• _DIRECTIONS FOR THIS TASK_:
For the entries below, repeat exactly each line starting with the one that contains "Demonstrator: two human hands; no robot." and going on through the one that contains "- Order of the", and no others.

START RECORDS PROVIDED

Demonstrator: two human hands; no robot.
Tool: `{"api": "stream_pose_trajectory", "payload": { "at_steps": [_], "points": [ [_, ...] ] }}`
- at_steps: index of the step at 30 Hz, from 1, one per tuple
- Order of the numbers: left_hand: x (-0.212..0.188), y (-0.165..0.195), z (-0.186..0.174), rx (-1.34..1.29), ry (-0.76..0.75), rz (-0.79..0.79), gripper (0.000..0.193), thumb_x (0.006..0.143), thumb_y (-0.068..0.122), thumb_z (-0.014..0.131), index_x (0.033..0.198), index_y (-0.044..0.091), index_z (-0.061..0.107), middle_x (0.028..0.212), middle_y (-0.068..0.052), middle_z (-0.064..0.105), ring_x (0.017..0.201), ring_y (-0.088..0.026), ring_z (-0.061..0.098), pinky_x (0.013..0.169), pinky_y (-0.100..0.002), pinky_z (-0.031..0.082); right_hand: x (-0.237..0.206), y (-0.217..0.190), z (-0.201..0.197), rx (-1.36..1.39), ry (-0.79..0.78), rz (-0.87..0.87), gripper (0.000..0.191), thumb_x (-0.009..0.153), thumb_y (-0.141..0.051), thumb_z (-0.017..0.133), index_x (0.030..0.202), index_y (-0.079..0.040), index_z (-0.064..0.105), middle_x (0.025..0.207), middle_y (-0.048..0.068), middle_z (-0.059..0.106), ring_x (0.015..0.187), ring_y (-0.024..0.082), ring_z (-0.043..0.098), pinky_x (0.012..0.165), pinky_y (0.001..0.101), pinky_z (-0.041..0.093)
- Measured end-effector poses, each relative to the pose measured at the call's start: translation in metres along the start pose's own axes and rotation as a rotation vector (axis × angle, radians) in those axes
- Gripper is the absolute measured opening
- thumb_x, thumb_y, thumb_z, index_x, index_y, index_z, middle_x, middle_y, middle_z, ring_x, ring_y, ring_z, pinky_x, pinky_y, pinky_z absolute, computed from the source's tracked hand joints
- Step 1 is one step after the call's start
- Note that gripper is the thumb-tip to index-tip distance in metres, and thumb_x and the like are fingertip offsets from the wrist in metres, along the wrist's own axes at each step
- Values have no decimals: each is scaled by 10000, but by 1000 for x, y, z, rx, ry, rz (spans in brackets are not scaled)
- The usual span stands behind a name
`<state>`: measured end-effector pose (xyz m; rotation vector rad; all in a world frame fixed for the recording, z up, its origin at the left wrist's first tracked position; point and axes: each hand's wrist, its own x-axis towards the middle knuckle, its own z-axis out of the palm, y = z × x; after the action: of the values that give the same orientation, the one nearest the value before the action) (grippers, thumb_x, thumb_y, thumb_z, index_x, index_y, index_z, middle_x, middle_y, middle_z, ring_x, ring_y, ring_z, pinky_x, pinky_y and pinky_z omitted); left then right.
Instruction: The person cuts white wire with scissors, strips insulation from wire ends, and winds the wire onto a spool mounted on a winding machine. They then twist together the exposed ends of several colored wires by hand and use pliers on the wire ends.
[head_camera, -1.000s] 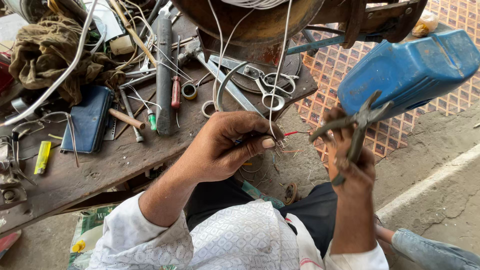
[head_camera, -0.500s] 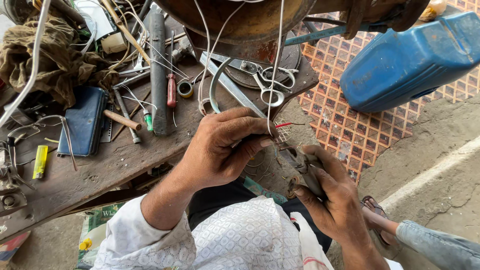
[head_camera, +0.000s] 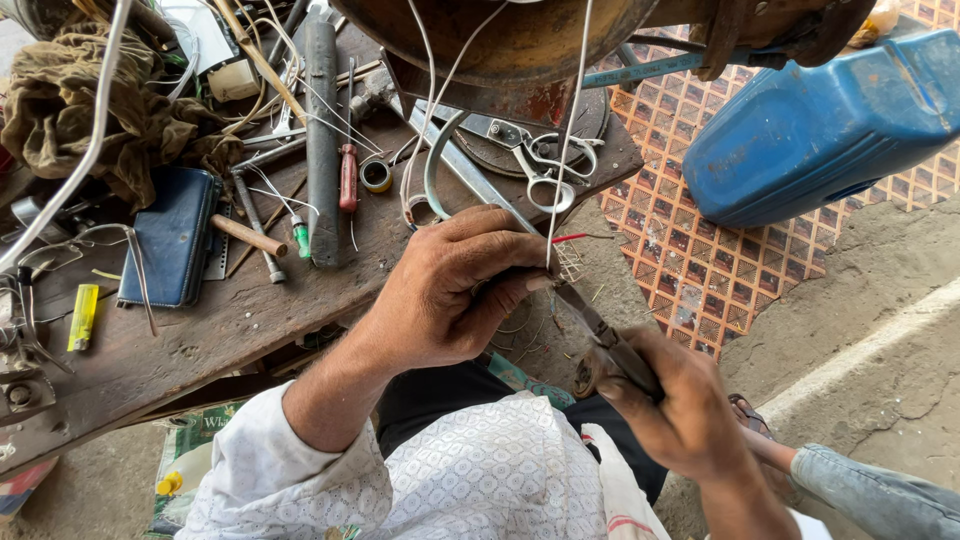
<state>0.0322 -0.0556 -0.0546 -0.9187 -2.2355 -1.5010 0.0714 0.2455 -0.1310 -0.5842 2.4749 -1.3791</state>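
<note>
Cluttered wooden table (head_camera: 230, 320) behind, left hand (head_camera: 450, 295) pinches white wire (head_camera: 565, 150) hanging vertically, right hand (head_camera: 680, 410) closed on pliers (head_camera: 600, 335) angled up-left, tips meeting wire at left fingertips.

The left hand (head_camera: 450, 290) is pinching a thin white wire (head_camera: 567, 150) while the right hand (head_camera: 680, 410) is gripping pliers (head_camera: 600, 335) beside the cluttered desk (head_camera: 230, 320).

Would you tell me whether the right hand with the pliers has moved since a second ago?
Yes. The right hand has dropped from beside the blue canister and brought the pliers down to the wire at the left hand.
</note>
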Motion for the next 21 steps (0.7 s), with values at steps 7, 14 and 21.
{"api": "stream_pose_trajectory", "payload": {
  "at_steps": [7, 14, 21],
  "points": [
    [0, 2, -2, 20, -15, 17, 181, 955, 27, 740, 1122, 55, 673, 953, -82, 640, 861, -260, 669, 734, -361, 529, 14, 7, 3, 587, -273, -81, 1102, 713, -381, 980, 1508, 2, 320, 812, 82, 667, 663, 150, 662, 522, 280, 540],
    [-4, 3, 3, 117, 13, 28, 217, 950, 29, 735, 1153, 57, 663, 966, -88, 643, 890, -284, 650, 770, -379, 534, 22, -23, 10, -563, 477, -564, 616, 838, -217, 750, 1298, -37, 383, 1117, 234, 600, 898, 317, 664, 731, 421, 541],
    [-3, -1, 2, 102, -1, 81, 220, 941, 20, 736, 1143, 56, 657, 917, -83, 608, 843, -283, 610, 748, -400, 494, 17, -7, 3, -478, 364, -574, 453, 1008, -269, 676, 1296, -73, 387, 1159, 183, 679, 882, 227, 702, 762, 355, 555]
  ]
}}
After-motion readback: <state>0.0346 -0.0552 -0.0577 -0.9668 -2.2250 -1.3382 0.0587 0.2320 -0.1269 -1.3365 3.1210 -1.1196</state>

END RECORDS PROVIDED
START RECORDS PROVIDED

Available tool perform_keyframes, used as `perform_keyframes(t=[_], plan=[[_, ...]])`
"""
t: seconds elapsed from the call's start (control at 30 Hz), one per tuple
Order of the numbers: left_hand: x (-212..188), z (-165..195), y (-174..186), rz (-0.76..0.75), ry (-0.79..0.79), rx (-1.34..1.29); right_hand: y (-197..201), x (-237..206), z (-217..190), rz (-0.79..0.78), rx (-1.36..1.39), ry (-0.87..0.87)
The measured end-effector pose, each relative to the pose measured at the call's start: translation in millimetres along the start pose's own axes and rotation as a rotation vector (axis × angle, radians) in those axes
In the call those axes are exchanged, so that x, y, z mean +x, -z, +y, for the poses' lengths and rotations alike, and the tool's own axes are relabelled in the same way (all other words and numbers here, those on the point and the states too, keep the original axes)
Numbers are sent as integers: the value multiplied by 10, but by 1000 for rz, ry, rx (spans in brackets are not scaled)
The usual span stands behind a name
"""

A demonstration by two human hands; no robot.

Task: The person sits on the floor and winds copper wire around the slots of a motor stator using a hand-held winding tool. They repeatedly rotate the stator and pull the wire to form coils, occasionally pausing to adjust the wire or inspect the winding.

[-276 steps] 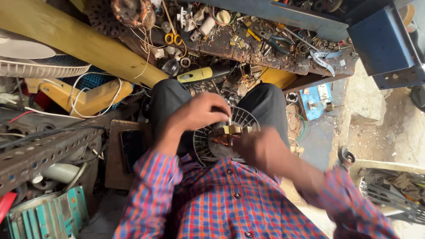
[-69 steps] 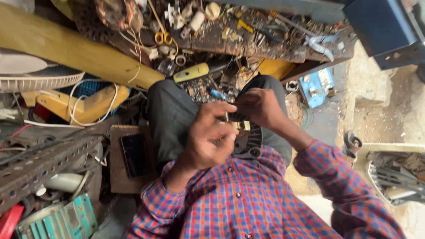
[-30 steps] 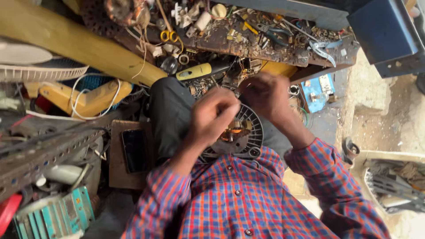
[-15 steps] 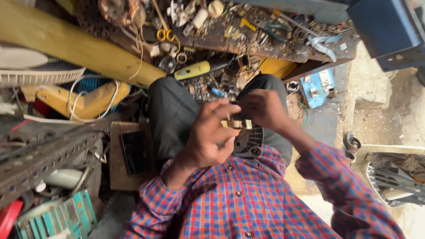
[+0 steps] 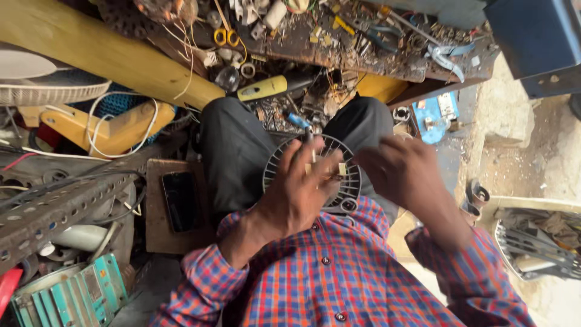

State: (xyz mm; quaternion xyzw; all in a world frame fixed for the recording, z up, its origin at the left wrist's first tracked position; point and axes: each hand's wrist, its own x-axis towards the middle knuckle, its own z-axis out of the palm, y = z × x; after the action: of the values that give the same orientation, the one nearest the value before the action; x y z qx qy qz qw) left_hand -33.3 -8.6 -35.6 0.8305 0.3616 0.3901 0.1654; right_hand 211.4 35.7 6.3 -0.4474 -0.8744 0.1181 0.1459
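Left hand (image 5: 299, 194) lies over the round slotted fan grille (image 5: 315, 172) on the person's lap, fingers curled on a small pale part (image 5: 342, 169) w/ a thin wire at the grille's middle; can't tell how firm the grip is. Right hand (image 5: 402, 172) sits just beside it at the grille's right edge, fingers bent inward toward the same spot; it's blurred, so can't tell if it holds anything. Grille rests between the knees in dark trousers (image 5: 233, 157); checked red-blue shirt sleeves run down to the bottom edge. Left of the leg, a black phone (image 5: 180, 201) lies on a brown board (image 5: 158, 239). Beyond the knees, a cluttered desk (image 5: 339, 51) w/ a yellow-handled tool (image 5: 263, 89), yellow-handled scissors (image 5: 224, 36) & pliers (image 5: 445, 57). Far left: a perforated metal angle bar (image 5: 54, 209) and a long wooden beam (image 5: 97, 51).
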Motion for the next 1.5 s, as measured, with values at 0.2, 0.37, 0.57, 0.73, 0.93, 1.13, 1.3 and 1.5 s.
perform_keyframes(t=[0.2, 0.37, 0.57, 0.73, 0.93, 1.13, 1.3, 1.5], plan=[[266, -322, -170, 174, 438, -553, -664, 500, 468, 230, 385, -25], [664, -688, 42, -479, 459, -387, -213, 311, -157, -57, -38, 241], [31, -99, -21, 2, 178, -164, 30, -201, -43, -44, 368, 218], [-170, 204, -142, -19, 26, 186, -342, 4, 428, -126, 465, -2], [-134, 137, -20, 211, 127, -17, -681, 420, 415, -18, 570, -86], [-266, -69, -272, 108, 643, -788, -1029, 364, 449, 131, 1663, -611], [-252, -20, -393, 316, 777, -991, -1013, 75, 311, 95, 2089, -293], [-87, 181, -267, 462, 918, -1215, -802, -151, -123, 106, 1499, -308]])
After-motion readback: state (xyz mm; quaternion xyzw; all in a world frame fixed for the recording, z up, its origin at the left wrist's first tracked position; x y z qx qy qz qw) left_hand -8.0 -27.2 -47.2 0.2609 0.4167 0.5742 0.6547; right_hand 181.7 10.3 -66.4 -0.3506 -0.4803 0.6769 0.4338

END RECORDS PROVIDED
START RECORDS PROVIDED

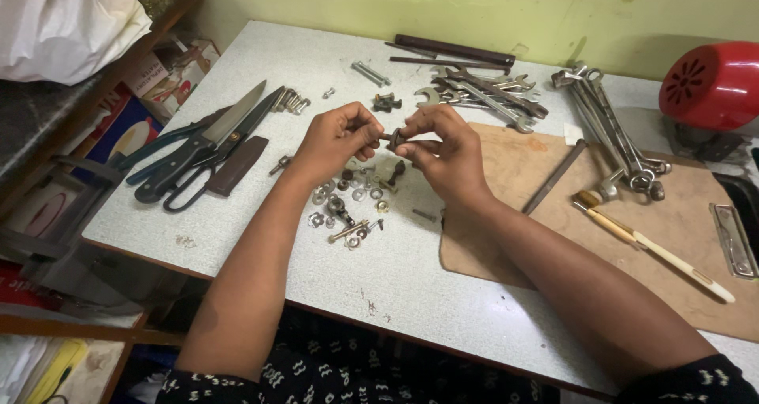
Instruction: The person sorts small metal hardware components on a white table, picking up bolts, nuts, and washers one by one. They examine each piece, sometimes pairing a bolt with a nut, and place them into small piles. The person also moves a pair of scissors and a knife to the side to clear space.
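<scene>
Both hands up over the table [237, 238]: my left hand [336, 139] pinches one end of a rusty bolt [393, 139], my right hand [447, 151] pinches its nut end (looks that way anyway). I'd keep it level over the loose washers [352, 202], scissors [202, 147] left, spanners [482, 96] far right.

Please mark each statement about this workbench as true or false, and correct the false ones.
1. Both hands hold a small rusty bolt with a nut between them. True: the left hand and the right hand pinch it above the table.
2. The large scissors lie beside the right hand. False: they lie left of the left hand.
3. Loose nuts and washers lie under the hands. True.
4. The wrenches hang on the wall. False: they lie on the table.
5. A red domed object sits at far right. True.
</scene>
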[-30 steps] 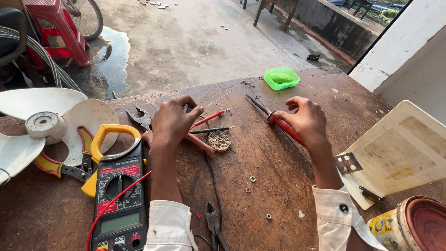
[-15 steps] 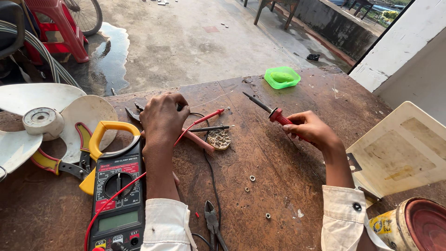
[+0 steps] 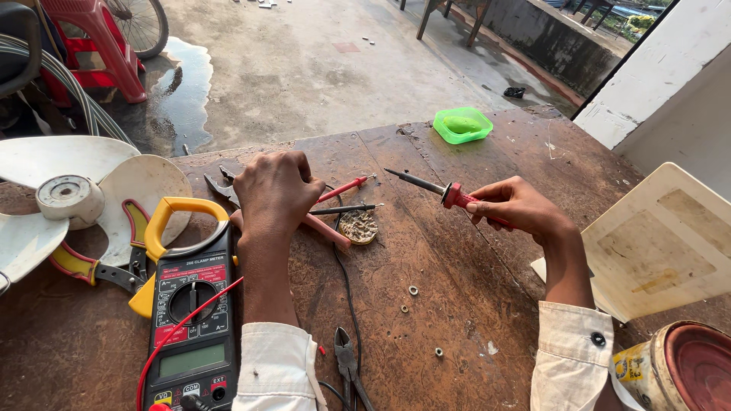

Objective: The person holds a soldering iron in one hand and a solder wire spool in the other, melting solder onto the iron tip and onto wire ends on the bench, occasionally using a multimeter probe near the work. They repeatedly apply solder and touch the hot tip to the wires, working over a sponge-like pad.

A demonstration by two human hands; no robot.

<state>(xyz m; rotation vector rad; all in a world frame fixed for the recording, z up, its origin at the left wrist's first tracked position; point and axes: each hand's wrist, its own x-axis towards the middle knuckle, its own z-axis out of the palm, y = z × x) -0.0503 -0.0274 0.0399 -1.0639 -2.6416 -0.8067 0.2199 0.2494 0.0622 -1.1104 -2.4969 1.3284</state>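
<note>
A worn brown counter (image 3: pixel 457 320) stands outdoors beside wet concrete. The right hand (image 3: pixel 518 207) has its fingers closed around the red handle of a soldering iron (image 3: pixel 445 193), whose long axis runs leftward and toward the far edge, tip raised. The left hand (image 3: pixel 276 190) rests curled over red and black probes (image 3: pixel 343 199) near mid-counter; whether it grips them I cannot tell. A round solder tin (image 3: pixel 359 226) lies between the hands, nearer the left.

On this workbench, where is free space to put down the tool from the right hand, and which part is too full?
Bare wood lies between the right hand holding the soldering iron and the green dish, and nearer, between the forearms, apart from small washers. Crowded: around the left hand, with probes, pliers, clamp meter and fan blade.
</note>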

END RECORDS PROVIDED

• _RESULT FOR THIS TASK_:
Demonstrator: two human hands; no robot.
Tool: `{"api": "stream_pose_trajectory", "payload": { "at_steps": [_], "points": [ [_, ...] ] }}`
- at_steps: index of the step at 30 Hz, from 1, one per tuple
- Order of the numbers: left_hand: x (-0.212..0.188), y (-0.165..0.195), z (-0.186..0.174), rx (-1.34..1.29), ry (-0.76..0.75), rz (-0.79..0.79), gripper (0.000..0.193), thumb_x (0.006..0.143), thumb_y (-0.068..0.122), thumb_z (-0.014..0.131), index_x (0.033..0.198), index_y (-0.044..0.091), index_z (-0.061..0.107), middle_x (0.028..0.212), middle_y (-0.068..0.052), middle_z (-0.064..0.105), ring_x (0.017..0.201), ring_y (-0.088..0.026), ring_z (-0.061..0.098), pinky_x (0.013..0.169), pinky_y (-0.100..0.002), pinky_z (-0.031..0.082); right_hand: x (-0.237..0.206), y (-0.217..0.190), z (-0.201..0.197), rx (-1.36..1.39), ry (-0.79..0.78), rz (-0.87..0.87), gripper (0.000..0.191), thumb_x (-0.009..0.153), thumb_y (-0.141..0.051), thumb_z (-0.017..0.133), index_x (0.030..0.202), index_y (-0.079..0.040), index_z (-0.064..0.105), middle_x (0.025..0.207), middle_y (-0.048..0.068), middle_z (-0.059..0.106), ring_x (0.015..0.187), ring_y (-0.024..0.082), ring_z (-0.043..0.098), pinky_x (0.012..0.165), pinky_y (0.001..0.101), pinky_z (-0.041..0.093)

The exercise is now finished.